= WHAT YOU NEED TO DO =
Even the shortest line counts, so transcribe all the data exactly.

Segment Start: SOURCE DATA

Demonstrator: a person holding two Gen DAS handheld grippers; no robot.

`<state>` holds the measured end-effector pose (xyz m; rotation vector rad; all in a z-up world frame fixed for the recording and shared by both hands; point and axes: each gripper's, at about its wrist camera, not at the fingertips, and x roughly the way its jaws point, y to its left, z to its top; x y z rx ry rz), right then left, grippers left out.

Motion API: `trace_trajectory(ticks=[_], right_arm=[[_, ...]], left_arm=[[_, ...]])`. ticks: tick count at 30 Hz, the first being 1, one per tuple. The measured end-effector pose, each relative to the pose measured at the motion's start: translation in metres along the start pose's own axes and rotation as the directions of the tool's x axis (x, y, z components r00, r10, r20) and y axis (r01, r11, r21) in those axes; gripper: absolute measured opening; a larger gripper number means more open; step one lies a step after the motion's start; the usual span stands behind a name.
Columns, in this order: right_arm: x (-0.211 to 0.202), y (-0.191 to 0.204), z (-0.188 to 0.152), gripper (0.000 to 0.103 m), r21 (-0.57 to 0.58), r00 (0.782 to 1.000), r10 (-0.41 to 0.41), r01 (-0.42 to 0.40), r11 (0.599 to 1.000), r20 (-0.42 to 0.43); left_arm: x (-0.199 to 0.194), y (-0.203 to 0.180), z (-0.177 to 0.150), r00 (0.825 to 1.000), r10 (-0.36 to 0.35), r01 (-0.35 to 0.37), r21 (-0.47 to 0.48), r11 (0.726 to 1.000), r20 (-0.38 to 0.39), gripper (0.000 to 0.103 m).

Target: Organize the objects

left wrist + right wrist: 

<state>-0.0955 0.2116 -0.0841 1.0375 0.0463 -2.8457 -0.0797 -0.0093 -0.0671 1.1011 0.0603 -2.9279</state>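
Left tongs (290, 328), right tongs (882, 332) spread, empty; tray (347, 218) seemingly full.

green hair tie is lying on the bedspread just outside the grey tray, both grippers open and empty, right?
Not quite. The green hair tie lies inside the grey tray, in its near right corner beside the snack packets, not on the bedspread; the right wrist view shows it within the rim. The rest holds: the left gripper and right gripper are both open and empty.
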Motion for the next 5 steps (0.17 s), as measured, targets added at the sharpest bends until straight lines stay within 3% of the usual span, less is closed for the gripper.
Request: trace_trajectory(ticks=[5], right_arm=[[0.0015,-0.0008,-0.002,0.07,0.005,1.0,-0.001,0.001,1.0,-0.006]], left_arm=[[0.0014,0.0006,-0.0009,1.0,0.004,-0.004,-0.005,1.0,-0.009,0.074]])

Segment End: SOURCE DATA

= RESPONSE BELOW =
Demonstrator: a person holding two Gen DAS handheld grippers; no robot.

`<state>` holds the measured end-effector pose (xyz m; rotation vector rad; all in a z-up world frame fixed for the recording and shared by both hands; point and axes: each gripper's, at about its wrist camera, not at the fingertips, and x roughly the way its jaws point, y to its left, z to its top; x y z rx ry rz), right then left, grippers left out.

Motion API: `trace_trajectory(ticks=[_], right_arm=[[_, ...]], left_arm=[[_, ...]])`. ticks: tick count at 30 Hz, the first being 1, one per tuple. The measured end-effector pose, each relative to the pose measured at the motion's start: translation in metres along the start pose's own axes and rotation as the directions of the tool's x axis (x, y, z components r00, r10, r20) and y axis (r01, r11, r21) in those axes; gripper: absolute measured opening; a larger gripper number means more open; step one lies a step after the motion's start; the usual span stands behind a name.
Columns, in this order: right_arm: x (-0.211 to 0.202), y (-0.191 to 0.204), z (-0.188 to 0.152), gripper (0.000 to 0.103 m), r21 (-0.57 to 0.58), r00 (0.782 to 1.000), r10 (-0.41 to 0.41), r01 (-0.42 to 0.40), r11 (0.599 to 1.000), r20 (-0.42 to 0.43); left_arm: x (-0.199 to 0.194), y (-0.203 to 0.180), z (-0.177 to 0.150), r00 (0.825 to 1.000), r10 (-0.36 to 0.35), r01 (-0.35 to 0.37), r21 (-0.47 to 0.48), r11 (0.726 to 1.000), r20 (-0.38 to 0.39), gripper (0.000 to 0.103 m).

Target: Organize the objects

left wrist + right wrist: 

<state>-0.0955 0.2116 -0.0841 1.0375 0.0463 -2.8457 -0.0797 -0.0093 -0.0671 1.1011 0.0603 -2.9279</state>
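Left tongs (290, 328), right tongs (882, 332) spread, empty; tray (347, 218) seemingly full.

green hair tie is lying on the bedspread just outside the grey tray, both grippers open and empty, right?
Not quite. The green hair tie lies inside the grey tray, in its near right corner beside the snack packets, not on the bedspread; the right wrist view shows it within the rim. The rest holds: the left gripper and right gripper are both open and empty.
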Motion for the next 5 steps (0.17 s), as measured, targets added at the sharpest bends until straight lines stay within 3% of the usual span, less is closed for the gripper.
Request: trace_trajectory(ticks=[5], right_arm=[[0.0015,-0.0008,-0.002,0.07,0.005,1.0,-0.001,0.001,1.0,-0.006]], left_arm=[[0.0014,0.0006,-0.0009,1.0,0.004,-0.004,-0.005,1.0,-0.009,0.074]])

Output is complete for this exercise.